- [HOW TO COMPLETE THIS TASK]: Reproduce only the top of the records, down to and including the line containing "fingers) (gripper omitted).".

[Stored data entries]
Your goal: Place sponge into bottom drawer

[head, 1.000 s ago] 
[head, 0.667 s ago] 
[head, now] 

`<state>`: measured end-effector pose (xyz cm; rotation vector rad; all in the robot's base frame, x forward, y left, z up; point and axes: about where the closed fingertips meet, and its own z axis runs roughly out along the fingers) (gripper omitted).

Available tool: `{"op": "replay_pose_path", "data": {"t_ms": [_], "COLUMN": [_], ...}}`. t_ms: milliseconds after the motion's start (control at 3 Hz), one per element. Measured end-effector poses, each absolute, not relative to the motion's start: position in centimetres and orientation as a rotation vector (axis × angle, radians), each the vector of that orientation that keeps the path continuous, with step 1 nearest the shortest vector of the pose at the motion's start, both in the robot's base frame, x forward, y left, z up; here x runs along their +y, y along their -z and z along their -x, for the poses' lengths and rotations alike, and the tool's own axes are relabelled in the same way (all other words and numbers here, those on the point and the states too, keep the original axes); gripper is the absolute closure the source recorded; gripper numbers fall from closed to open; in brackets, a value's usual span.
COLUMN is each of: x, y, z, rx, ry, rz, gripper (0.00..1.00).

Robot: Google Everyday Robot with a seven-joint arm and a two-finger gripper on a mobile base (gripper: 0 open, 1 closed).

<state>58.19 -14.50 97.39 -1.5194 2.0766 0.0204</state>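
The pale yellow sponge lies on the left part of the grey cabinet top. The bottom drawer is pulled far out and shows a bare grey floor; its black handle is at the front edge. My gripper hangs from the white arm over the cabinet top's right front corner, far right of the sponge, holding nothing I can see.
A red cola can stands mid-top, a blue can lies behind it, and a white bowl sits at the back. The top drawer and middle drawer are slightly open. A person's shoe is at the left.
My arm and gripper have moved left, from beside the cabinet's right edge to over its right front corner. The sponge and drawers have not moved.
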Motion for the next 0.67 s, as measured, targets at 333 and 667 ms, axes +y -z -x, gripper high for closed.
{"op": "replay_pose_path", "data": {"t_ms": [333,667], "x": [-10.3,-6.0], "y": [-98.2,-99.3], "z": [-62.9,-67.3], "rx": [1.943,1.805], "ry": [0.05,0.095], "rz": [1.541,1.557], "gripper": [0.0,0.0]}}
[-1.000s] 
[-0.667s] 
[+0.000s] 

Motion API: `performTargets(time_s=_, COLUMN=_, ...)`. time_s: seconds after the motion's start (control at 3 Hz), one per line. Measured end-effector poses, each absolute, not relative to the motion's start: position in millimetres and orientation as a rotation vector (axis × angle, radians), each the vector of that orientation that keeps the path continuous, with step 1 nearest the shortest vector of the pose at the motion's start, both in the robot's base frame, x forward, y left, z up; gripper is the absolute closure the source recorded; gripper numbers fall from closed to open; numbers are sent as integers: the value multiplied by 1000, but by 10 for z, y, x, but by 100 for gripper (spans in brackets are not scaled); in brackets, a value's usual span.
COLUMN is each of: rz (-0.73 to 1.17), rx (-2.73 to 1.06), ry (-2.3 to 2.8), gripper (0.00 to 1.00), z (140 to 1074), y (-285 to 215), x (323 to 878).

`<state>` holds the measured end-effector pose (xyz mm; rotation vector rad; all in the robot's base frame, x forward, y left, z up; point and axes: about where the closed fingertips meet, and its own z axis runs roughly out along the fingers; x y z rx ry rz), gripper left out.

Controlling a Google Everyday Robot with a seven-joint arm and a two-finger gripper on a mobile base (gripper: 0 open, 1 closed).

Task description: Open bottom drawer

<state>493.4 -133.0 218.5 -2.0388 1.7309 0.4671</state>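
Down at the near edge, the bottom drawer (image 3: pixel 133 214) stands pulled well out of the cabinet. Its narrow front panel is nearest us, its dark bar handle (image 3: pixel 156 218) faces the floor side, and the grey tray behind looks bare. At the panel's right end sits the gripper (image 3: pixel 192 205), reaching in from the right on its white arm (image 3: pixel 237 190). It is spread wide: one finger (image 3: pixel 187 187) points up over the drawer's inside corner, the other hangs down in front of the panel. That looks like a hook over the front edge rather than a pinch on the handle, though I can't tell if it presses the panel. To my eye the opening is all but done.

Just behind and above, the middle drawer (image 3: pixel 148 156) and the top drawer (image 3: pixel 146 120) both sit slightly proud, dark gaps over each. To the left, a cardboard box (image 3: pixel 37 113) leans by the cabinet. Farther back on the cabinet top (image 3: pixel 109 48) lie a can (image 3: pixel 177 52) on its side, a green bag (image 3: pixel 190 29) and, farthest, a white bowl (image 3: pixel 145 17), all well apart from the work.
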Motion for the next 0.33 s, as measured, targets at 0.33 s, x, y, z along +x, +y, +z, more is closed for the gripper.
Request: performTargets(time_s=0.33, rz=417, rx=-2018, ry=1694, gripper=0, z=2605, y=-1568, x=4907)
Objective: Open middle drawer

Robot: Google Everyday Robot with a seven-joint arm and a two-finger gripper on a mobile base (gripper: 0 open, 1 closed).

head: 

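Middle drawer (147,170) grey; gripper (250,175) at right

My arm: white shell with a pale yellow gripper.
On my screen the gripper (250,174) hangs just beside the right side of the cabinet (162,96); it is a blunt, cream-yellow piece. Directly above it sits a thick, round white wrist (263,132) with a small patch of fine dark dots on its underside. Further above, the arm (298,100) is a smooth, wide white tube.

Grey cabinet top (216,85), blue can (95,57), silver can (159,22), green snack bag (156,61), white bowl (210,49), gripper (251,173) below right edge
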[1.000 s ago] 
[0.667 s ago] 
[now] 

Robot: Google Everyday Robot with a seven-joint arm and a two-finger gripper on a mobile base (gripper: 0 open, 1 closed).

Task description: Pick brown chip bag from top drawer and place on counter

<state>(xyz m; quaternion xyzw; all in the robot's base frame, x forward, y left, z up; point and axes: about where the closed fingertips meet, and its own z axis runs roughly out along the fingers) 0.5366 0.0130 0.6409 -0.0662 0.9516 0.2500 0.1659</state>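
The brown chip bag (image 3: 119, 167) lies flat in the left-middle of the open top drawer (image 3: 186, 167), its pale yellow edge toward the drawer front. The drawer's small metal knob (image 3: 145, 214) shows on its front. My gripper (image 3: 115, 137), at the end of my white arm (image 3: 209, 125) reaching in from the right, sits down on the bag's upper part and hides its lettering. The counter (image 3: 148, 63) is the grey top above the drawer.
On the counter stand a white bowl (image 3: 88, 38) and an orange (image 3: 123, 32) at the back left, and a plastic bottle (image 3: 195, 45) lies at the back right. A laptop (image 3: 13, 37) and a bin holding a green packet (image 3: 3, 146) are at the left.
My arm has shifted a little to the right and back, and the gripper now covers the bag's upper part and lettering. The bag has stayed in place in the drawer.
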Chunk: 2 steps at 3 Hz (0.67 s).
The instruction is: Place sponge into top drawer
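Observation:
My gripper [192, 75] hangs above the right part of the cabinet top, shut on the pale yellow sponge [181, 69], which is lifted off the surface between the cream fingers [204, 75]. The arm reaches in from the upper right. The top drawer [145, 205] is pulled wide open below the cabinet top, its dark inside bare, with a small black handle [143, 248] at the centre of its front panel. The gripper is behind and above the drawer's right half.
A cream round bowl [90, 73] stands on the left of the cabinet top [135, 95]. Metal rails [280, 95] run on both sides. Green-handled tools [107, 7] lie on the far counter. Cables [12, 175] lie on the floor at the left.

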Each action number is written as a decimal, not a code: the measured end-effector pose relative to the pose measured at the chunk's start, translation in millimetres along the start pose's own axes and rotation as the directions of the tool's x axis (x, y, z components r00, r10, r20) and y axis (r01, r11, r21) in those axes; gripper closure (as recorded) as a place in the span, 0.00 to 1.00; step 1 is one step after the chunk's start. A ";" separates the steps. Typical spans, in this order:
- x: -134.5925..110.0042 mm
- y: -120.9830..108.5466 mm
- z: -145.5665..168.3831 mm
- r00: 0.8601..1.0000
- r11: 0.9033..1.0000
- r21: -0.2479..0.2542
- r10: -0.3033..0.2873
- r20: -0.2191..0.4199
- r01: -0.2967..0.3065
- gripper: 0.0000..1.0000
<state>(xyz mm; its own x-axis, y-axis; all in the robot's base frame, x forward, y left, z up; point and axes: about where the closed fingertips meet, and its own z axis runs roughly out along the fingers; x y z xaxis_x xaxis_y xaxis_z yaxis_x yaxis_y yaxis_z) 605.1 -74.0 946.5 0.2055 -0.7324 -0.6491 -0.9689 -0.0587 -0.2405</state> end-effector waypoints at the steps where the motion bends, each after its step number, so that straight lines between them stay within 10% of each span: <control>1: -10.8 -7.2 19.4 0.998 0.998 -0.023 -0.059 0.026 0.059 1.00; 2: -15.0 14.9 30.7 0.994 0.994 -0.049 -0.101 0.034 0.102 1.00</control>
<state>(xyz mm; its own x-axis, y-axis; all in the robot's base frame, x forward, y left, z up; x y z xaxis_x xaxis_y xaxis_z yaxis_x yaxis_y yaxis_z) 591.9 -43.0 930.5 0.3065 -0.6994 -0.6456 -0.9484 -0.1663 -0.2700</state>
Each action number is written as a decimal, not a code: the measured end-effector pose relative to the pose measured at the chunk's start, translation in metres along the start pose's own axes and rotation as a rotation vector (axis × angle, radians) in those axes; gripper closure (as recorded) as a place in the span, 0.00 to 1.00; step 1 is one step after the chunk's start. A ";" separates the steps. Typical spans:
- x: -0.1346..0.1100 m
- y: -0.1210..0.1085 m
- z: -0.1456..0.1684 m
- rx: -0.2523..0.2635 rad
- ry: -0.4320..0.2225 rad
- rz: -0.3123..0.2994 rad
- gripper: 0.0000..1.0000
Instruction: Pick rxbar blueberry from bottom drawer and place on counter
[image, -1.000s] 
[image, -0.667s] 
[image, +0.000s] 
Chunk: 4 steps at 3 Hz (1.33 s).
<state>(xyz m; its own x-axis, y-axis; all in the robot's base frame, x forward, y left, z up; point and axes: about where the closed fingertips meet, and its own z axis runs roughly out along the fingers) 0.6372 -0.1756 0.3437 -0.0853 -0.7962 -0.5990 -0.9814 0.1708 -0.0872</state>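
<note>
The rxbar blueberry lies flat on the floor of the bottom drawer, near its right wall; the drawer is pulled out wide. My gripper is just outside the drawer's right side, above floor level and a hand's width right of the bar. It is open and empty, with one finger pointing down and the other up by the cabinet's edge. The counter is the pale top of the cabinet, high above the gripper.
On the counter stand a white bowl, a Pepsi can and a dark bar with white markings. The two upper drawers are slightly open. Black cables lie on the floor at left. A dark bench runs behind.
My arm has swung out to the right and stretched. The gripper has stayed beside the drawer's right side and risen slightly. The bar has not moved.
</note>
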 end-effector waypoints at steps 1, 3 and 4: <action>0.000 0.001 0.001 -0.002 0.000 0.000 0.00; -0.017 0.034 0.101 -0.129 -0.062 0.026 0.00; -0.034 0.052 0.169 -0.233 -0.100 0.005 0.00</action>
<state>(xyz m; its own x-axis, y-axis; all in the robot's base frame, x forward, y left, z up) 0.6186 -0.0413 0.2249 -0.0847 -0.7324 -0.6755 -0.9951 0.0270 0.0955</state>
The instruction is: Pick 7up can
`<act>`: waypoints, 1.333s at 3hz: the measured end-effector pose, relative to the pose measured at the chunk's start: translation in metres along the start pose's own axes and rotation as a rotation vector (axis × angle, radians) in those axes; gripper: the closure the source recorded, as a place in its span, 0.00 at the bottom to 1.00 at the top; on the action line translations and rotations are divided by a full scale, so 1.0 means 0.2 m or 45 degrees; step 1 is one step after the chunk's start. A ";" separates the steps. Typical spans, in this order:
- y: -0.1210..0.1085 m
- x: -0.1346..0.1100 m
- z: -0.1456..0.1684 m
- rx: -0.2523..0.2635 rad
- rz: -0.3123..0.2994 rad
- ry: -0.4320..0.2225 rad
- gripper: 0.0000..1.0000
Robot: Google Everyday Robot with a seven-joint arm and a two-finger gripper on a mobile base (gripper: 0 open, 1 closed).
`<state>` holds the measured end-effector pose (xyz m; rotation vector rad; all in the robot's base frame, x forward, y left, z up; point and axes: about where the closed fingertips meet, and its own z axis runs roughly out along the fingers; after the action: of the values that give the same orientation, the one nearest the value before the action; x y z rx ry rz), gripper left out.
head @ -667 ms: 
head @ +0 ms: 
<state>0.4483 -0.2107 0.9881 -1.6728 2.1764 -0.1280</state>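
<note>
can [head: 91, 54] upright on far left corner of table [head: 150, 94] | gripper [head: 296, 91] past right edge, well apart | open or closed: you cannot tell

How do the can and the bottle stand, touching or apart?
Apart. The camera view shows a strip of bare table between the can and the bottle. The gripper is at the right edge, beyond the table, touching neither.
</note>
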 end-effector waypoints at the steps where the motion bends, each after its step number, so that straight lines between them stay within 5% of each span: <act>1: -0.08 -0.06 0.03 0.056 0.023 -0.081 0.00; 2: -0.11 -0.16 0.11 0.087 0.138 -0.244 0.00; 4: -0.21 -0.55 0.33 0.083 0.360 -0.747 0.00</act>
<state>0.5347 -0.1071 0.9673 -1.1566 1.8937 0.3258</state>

- [OUTPUT]:
Your goal: Place sponge into bottom drawer

[head, 1.000 s ago] 
[head, 0.667 s ago] 
[head, now] 

`<state>`: measured end-effector pose (xyz cm; rotation vector rad; all in the robot's base frame, x forward, y left, z up; point and axes: about where the closed fingertips meet, and its own z axis runs roughly out along the fingers) (gripper omitted).

What the answer needed to say has been said.